C’est de la sorte que la Dame de la Camargue fut initiée au mystère de la volupté par le voyageur inconnu qu’elle avait choisi, et c’est dans les bras de ce voyageur que, au cours de la nuit, tandis que des bourrasques chargées de pluie rageuse accompagnaient leurs caresses, elle finit par s’endormir, heureuse, apaisée et pleinement satisfaite…

Il contempla dans la pénombre le visage aux yeux clos, tout imprégné d’une allégresse et d’une douceur sans mélange. Elle n’avait pas pleuré. Plusieurs fois, à voix basse, elle lui avait dit qu’elle ne s’était pas trompée et que l’avenir lui souriait. Il la caressa tendrement, enveloppant de sa main les formes rondes et tièdes, et il s’assoupit à son tour.

La nuit s’écoula dans un bruit d’eau qui s’abattait en masses lourdes sur le toit de roseaux tressés fin comme du chaume. Le silence, qui suivit ce déchaînement de tempête, fut si profond que Stéphane commença de se réveiller peu à peu. Il portait encore sur sa poitrine l’impression du jeune corps qui s’y était abandonné, mais, quand il eut repris conscience, il s’aperçut que le doux fardeau n’y était plus. Il allongea le bras autour de lui : personne sur le divan. S’étant levé, il constata, à la clarté des bougies vacillantes, que la pièce était vide.

Il s’enveloppa dans sa pèlerine déroulée, ouvrit la porte et appela. Aucune réponse. Sous la pluie, qui tombait maintenant molle et nonchalante, il courut jusqu’à la remise. Seul restait Sauvageon.

Indifférente à l’assaut des rafales et aux pièges de la nuit, sa maîtresse d’un soir avait disparu, en compagnie de son cheval et de son chien.

Courir après elle, dans les ténèbres, et sans même savoir la direction prise, c’eût été folie. Stéphane rentra, alimenta de bûches les braises du foyer, et retourna s’étendre sur le divan. De nouveau, les grandes flammes jouèrent au creux de la vaste cheminée.

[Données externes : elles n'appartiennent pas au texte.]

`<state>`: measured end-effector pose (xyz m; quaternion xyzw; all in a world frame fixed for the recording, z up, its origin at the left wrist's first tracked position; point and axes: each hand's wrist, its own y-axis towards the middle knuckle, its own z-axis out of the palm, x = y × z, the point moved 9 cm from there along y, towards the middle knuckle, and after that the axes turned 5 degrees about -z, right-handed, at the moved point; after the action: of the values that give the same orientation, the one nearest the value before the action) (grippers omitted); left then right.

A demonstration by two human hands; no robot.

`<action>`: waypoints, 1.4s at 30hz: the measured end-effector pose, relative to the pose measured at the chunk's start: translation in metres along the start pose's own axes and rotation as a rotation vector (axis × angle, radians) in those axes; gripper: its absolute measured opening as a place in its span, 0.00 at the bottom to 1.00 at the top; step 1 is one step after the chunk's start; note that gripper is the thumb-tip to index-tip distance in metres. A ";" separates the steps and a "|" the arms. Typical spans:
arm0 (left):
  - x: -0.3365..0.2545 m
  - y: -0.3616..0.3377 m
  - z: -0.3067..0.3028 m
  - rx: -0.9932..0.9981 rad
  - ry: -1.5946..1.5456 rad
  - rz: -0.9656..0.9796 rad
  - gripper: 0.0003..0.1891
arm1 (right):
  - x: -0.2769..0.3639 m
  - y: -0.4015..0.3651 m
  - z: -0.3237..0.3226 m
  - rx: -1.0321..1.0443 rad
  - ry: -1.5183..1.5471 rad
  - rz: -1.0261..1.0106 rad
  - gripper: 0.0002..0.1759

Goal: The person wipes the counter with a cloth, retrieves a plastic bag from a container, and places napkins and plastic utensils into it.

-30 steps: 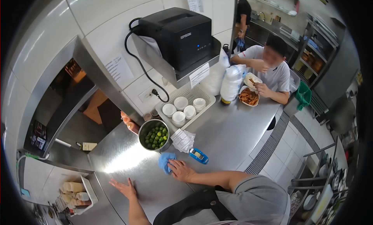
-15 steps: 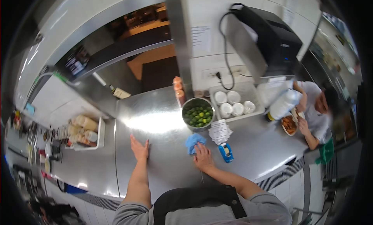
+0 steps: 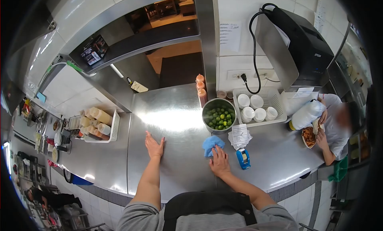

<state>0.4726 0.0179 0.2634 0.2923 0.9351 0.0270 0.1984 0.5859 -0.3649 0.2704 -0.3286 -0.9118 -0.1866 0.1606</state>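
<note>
My left hand (image 3: 154, 145) rests on the steel counter (image 3: 179, 167), fingers spread and thumb out, holding nothing. Its nearest neighbour is the bare metal around it. My right hand (image 3: 220, 163) lies palm down on the counter, with its fingertips touching the lower edge of a crumpled blue cloth (image 3: 212, 145). The fingers are stretched out, not wrapped round the cloth. Just right of that hand stands a blue tape dispenser (image 3: 243, 159). Behind it is a stack of white paper slips (image 3: 240, 137). A metal pot (image 3: 204, 123) of green limes (image 3: 219, 118) sits beyond the cloth.
Orange sauce bottles (image 3: 202, 96) stand behind the pot. A white basket (image 3: 275, 97) holds stacked white cups (image 3: 260, 114). A black printer (image 3: 305, 51) is mounted above. At right, a co-worker (image 3: 335, 139) handles food in a bowl (image 3: 308, 137). Another basket (image 3: 115, 125) of bottles is at left.
My view has turned slightly left, so the counter and its objects sit farther right in the picture. Both hands keep nearly the same places, the right one still at the cloth.
</note>
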 end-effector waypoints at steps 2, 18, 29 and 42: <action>0.001 0.001 0.003 -0.010 0.017 -0.006 0.59 | 0.000 0.000 0.000 -0.010 0.004 -0.015 0.37; -0.001 -0.001 0.005 -0.007 0.055 0.014 0.59 | 0.002 0.001 -0.004 0.006 0.017 -0.017 0.36; -0.006 -0.002 0.000 -0.063 0.105 0.030 0.59 | 0.003 0.003 -0.003 0.012 -0.005 -0.009 0.37; -0.001 0.002 0.005 -0.014 0.042 0.020 0.59 | 0.006 0.004 -0.010 -0.002 -0.014 -0.025 0.37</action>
<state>0.4763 0.0182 0.2598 0.2994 0.9360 0.0417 0.1806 0.5861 -0.3636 0.2824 -0.3184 -0.9168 -0.1873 0.1516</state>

Dans cette même lumière joyeuse qu’elles répandaient, il revécut les heures divines et, amoureusement, évoqua sa mystérieuse maîtresse. Elle n’avait pas l’ampleur et la magnificence de la Vénus, et certainement point son extase impudique. Mais elle était de la même race épanouie et provocante, et la gorge surgissait avec la même fierté dans son double essor.